The Christmas Bookshop by Jenny Colgan
Laid off from her department store, Carmen is left with just one option – taking over an old bookshop in Edinburgh. It will take more than a miracle to turn the bookshop around – but it’s Christmas and, with a right festive recipe of love, relationships, family and redemption, that might just be possible.
Village Christmas by Laurie Lee
This collection of essays features one of Laurie Lee’s best works – Village Christmas. A nostalgic and moving look into a vanished world – that of Lee’s childhood – this essay explores the traditions and stories of The Cotswolds, including carol-singing in the snow. Haunting.

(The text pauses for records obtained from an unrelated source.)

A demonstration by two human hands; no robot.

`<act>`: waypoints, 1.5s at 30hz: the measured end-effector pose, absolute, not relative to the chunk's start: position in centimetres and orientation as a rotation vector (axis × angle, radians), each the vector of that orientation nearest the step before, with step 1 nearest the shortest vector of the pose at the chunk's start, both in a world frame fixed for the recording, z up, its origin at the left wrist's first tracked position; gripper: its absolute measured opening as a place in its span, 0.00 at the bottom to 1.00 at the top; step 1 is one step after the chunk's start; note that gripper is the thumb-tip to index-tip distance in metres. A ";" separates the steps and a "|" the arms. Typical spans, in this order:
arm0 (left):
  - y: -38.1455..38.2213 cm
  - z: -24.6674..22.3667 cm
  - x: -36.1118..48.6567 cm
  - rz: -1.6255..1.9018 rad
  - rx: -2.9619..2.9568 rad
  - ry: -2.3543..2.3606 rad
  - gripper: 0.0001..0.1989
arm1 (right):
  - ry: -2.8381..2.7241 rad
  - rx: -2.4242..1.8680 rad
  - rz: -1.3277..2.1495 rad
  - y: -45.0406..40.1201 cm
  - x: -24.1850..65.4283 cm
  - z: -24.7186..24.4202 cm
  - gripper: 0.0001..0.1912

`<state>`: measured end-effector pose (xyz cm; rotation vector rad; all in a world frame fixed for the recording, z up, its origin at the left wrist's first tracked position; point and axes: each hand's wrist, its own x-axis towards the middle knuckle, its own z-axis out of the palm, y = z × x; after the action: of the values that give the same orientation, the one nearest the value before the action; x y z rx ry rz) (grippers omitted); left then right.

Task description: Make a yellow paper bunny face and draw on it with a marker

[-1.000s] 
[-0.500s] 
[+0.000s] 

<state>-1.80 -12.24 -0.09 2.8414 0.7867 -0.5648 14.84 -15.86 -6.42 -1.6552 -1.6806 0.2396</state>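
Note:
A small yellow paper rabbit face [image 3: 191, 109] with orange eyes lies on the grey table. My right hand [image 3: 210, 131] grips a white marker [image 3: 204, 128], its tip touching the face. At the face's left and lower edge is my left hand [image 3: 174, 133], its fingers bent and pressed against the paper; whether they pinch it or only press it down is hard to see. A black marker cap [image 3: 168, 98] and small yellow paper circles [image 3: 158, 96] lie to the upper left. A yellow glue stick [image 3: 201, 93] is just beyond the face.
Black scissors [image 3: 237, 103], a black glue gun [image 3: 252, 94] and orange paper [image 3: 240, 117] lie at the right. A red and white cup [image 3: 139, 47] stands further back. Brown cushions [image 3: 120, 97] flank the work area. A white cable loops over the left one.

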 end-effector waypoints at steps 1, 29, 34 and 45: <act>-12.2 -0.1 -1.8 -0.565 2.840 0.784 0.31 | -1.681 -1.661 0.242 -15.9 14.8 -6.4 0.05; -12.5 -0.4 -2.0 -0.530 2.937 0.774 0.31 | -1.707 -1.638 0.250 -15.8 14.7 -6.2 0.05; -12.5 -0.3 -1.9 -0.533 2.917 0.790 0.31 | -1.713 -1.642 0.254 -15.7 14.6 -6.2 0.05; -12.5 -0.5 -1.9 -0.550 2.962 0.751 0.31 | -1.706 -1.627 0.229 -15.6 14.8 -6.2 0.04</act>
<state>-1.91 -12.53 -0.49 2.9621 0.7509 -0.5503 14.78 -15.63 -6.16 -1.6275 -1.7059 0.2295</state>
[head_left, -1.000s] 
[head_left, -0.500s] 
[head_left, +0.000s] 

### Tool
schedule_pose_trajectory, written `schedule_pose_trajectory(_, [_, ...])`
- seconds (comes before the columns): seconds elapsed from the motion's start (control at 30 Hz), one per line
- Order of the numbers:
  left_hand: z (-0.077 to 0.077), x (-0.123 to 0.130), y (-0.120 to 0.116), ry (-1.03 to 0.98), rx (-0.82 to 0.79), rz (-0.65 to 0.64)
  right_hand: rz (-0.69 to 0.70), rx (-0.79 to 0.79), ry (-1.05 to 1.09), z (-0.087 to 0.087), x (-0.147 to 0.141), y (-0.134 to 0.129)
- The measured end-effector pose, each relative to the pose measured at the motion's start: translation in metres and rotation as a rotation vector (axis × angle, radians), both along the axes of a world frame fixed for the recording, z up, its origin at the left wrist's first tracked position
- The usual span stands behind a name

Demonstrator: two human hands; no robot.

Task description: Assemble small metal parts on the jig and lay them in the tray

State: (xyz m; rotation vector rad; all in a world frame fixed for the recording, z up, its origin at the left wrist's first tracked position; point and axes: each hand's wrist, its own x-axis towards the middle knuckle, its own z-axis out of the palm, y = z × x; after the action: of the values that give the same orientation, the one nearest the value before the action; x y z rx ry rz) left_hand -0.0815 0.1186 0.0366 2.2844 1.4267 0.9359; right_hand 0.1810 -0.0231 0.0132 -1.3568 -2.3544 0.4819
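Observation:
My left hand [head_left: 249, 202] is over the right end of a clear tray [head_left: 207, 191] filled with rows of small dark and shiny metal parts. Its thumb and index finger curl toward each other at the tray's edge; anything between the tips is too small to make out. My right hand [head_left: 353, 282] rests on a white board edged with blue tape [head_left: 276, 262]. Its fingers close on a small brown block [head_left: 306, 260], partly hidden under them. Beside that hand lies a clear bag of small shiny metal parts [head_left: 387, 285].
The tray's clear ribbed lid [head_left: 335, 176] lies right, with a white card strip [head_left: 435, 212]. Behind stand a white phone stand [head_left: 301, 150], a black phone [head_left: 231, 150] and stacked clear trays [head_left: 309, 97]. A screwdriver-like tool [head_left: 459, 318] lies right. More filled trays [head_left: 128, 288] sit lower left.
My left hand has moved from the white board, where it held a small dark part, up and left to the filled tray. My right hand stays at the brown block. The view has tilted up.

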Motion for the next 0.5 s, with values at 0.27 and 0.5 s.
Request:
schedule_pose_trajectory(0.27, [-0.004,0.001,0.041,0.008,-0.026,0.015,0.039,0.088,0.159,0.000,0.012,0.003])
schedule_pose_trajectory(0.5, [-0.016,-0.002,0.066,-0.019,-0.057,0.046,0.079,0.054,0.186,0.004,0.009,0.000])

Christmas at Cold Comfort Farm by Stella Gibbons
This 1932 classic is a collection of 16 short stories, including the title story – which sees the return of the Starkadder family as they sit down for Christmas dinner and tuck into a Christmas pudding – with a difference. Cue Gibbons’ trademark wit, satire and enough period detail to simmer up a bit of nostalgia
A Maigret Christmas by Georges Simenon
For those familiar with George Simenon’s classical fictional detective, then this collection of short stories is a sort of Christmas bonus. For those who’ve never met Jules Maigret, then this is the best introduction. A collection of ingenious mysteries set in snow-covered Paris during Christmas? Let it roll.

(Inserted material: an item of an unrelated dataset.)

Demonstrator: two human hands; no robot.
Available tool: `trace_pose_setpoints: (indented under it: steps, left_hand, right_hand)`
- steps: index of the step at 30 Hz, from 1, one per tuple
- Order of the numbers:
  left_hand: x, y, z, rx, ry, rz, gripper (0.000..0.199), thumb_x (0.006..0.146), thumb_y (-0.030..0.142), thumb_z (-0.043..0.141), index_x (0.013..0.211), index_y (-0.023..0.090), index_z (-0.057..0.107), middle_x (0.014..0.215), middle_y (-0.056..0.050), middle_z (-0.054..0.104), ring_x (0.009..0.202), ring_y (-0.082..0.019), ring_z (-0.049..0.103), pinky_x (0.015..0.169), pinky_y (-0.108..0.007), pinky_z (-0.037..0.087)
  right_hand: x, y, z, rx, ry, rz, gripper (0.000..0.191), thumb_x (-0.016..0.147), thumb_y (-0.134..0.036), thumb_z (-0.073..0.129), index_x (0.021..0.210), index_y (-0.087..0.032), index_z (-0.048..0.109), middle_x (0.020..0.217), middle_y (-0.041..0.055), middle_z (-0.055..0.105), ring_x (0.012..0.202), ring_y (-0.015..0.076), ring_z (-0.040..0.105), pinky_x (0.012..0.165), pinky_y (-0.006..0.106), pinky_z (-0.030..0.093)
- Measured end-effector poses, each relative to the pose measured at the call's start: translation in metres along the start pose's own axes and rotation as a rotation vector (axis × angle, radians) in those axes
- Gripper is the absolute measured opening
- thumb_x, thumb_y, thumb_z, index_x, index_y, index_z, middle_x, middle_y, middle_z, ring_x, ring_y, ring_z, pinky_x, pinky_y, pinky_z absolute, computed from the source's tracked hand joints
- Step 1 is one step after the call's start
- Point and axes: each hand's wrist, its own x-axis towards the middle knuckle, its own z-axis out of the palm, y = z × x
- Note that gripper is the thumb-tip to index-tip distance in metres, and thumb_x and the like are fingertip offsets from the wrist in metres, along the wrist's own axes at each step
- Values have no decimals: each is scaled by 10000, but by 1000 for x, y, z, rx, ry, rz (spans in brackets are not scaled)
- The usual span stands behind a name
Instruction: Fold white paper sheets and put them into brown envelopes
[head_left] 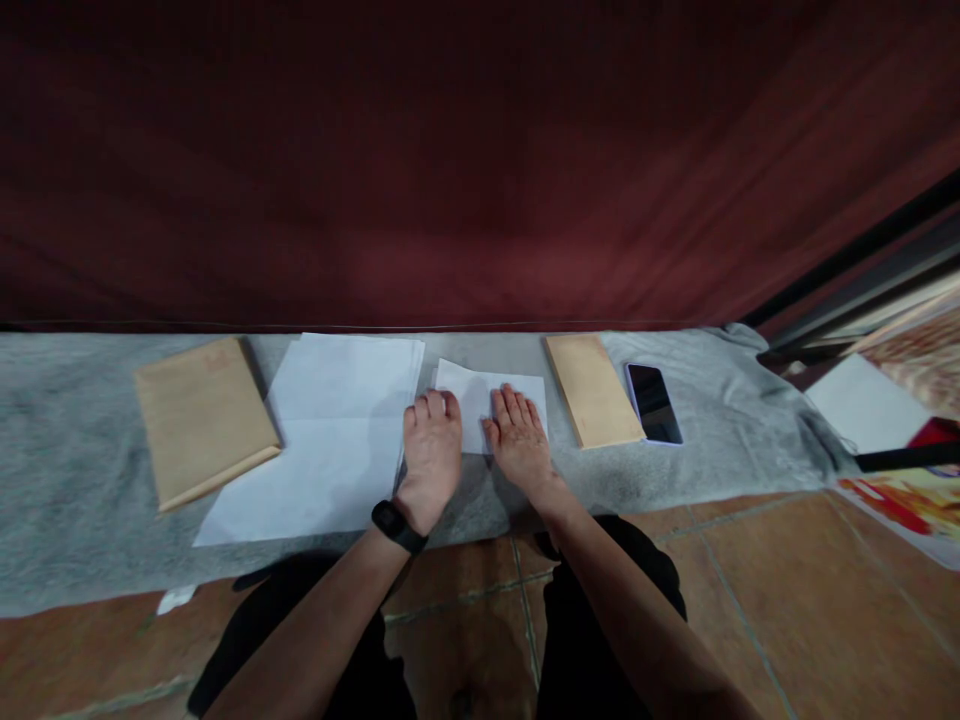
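A small folded sheet of white paper lies on the grey cloth in front of me, its upper left corner a little raised. My right hand rests flat on it, fingers stretched out and holding nothing. At the paper's left edge is my left hand, curled into a fist with its knuckles forward; the undersides of its fingers are hidden. A black band is on my left wrist. Just left of that fist, larger white sheets lie in a loose stack with a crease across them.
A thick brown paper packet overlaps the sheets at left. To the right are a slimmer brown packet and a phone. The grey cloth ends at a dark red hanging behind. Tiled floor lies below.
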Motion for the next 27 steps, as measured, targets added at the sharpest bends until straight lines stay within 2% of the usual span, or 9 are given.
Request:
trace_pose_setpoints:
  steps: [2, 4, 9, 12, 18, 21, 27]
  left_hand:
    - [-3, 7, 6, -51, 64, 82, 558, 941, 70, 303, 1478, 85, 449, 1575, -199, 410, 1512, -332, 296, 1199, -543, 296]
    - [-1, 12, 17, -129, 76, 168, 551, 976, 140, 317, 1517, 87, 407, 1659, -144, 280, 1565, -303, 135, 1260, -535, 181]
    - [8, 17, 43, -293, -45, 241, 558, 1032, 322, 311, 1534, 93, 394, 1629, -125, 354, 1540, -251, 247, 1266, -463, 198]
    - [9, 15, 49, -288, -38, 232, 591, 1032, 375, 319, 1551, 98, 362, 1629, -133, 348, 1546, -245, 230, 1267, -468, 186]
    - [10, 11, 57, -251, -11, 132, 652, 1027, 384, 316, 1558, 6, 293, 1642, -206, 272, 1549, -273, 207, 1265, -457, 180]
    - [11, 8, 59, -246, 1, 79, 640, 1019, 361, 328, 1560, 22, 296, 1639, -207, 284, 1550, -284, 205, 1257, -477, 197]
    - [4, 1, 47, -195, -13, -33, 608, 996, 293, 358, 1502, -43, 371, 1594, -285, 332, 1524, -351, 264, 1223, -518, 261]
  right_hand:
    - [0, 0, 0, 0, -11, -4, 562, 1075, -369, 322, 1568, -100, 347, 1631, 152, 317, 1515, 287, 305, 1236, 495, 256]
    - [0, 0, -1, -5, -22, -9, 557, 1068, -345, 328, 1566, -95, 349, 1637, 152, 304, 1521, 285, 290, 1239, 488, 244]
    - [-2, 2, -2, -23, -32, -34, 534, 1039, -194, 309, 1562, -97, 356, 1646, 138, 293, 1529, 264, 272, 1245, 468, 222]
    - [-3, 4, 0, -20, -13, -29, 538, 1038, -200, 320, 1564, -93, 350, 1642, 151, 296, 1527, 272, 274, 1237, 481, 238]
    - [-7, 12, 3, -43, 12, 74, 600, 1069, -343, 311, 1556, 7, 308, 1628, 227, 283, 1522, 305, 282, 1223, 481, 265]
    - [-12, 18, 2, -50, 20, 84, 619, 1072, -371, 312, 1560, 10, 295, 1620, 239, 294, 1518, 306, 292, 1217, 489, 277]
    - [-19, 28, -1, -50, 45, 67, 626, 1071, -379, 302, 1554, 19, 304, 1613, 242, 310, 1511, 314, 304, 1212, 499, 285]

Hogfather by Terry Pratchett
From the Discworld series comes Terry Pratchett’s Hogfather – probably the strangest Christmas novel of all time. And the strangest Christmas – because instead of a jolly Christmas Father, we have Death himself creeping down the chimneys. The hunt for the “real man in the red suit” is on.
Small reads
Send the little ones to bed so they can read
The Night Before Christmas by Clement Clarke Moore
An intrinsic part of Christmas, this classic is jolly and bouncy with rhymes that the little ones will continue to sing well past the festive season.
The Little Match Girl by Hans Christian Andersen
This poignant tale tells of a poor little girl selling matches in the cold. On New Year’s Eve, she lights matches to warm herself – and in the flame sees visions of a lovely holiday feast. The ending is, on the first read, devastating – but it illustrates the power of the imagination to warm us with hope, like fire.
The Dark is Rising by Susan Cooper
An epic battle between light and dark, good and evil – the second instalment from Susan Cooper’s sequence is a festive one. But not in the fuzzy, warm sense of Christmas – rather, it is set in a snow-ravaged, harsh and wintery world where the hero must find the six signs of the light before the twelfth night. A classic.